**GOAL OF THE EXERCISE:** The entries that follow should be reproduced exactly, with no images carried over.

**SUPPLIED RECORDS:**
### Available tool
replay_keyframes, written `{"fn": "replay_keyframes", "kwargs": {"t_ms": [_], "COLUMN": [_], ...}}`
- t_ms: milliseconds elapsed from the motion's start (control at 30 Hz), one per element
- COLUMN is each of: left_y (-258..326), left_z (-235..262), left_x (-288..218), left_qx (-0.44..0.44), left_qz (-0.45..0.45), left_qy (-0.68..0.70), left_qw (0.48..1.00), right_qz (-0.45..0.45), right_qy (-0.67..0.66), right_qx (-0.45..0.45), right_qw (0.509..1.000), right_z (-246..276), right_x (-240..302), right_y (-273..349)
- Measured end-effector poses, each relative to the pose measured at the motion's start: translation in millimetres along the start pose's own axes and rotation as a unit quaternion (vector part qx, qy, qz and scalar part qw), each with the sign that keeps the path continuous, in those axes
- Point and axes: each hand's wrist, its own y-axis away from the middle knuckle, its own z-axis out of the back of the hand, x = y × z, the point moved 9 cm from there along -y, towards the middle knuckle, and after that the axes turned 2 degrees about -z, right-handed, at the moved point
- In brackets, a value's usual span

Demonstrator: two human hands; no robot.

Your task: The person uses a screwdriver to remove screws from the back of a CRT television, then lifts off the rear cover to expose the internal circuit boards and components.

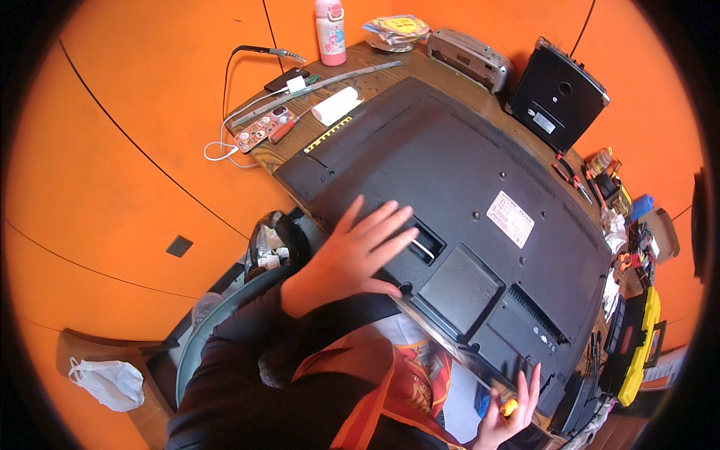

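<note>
A large flat-screen television (420, 157) lies face down on the wooden table, its dark plastic back upward. My left hand (345, 259) rests on its near-left part with fingers spread, beside a recessed socket (429, 246) in which a short pale strip shows. At the near-right edge of the television is my right hand (514, 416). Its fingers are stretched up while a yellow-ended tool (509, 407) sits between thumb and palm; most of that tool is hidden, so its kind is unclear. A white label (511, 219) is stuck on the back cover.
Along the far-left edge are a patterned phone (265, 129), a red-handled screwdriver (283, 132), a white roll (336, 106) and a pink-and-white bottle (331, 34). A black case (558, 96) stands at the back right. Pliers (573, 180) and a yellow-and-black toolbox (637, 349) lie rightward.
</note>
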Motion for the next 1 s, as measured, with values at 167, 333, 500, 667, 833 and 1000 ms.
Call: {"fn": "replay_keyframes", "kwargs": {"t_ms": [167,333,500,667,833,1000], "left_y": [12,13,23,46,42,34], "left_z": [-2,-5,-5,9,5,15], "left_x": [20,23,23,36,67,62], "left_qx": [0.019,-0.025,-0.040,-0.102,-0.083,-0.089], "left_qz": [-0.004,-0.032,-0.042,-0.033,0.003,-0.069], "left_qy": [-0.021,-0.049,-0.060,-0.092,-0.106,-0.108], "left_qw": [1.000,0.998,0.996,0.990,0.991,0.988], "right_qz": [-0.059,-0.155,-0.205,-0.132,-0.198,-0.193], "right_qy": [0.005,0.063,0.079,0.106,0.094,0.076], "right_qx": [0.089,0.155,0.152,0.176,0.189,0.167], "right_qw": [0.994,0.974,0.964,0.970,0.957,0.964], "right_z": [-24,-36,-31,-20,-19,-16], "right_x": [13,3,-1,17,7,3], "right_y": [-35,-36,-40,-51,-50,-54]}}
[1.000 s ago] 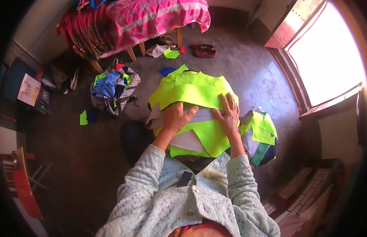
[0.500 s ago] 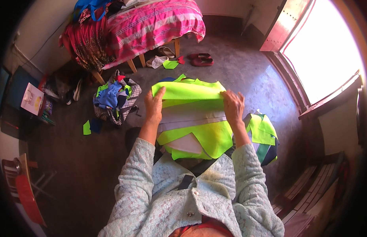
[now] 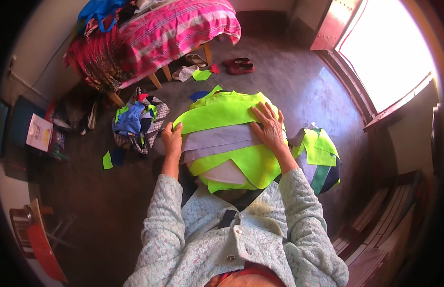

**REPLY TO THE EXERCISE:**
### Available tool
replay_keyframes, written `{"fn": "replay_keyframes", "kwargs": {"t_ms": [_], "COLUMN": [_], ...}}`
- t_ms: milliseconds elapsed from the motion's start (control at 30 Hz), one per element
- COLUMN is each of: left_y (-258..326), left_z (-235..262), left_x (-288..218), left_qx (-0.44..0.44), left_qz (-0.45..0.45), left_qy (-0.68..0.70), left_qw (0.48..1.00), right_qz (-0.45..0.45), right_qy (-0.67..0.66), right_qx (-0.45..0.45), right_qw (0.509..1.000), right_z (-246..276), right_x (-240..302), right_y (-273..349)
- Measured end-effector poses, each relative to the pose measured at the motion's start: translation in millimetres along the start pose's own axes and rotation as a unit quaternion (vector part qx, qy, qz and scalar part qw), each with the sign that keeps the path continuous, in those axes
- Point and axes: each hand's wrist, its own y-axis away from the middle knuckle, its own z-axis out of the back of the hand, x = y × z, the point moved 9 cm from there along -y, towards the middle knuckle, and after that the axes turned 2 degrees about -z, right-handed, at the moved point
- In brackets, a value's usual span

Demonstrator: two human hands; no robot.

Your task: The person uses a screwdriver to remove screws from the back of a CRT television, then lifts off the rear cover to expose the internal circuit boards and components.


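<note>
A large flat-screen television (420, 157) lies face down on the wooden table, its dark plastic back upward. My left hand (345, 259) rests on its near-left part with fingers spread, beside a recessed socket (429, 246) in which a short pale strip shows. At the near-right edge of the television is my right hand (514, 416). Its fingers are stretched up while a yellow-ended tool (509, 407) sits between thumb and palm; most of that tool is hidden, so its kind is unclear. A white label (511, 219) is stuck on the back cover.
Along the far-left edge are a patterned phone (265, 129), a red-handled screwdriver (283, 132), a white roll (336, 106) and a pink-and-white bottle (331, 34). A black case (558, 96) stands at the back right. Pliers (573, 180) and a yellow-and-black toolbox (637, 349) lie rightward.
</note>
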Motion for the next 1 s, as measured, with values at 167, 333, 500, 667, 833 and 1000 ms.
Call: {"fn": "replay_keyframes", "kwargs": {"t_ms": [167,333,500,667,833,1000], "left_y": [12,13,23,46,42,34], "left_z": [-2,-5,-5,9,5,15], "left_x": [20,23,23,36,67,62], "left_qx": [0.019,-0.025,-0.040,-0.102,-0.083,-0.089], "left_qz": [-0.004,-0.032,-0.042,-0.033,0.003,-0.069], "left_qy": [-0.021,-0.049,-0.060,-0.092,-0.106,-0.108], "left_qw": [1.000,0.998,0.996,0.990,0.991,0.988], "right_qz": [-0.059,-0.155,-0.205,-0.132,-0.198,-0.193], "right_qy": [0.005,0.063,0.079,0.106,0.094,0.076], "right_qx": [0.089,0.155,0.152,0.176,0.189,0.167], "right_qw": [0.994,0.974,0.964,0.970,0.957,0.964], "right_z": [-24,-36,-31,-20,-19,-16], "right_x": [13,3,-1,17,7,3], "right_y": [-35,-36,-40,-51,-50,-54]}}
[1.000 s ago] 
[0.500 s ago] 
[now] 

The exercise is now complete.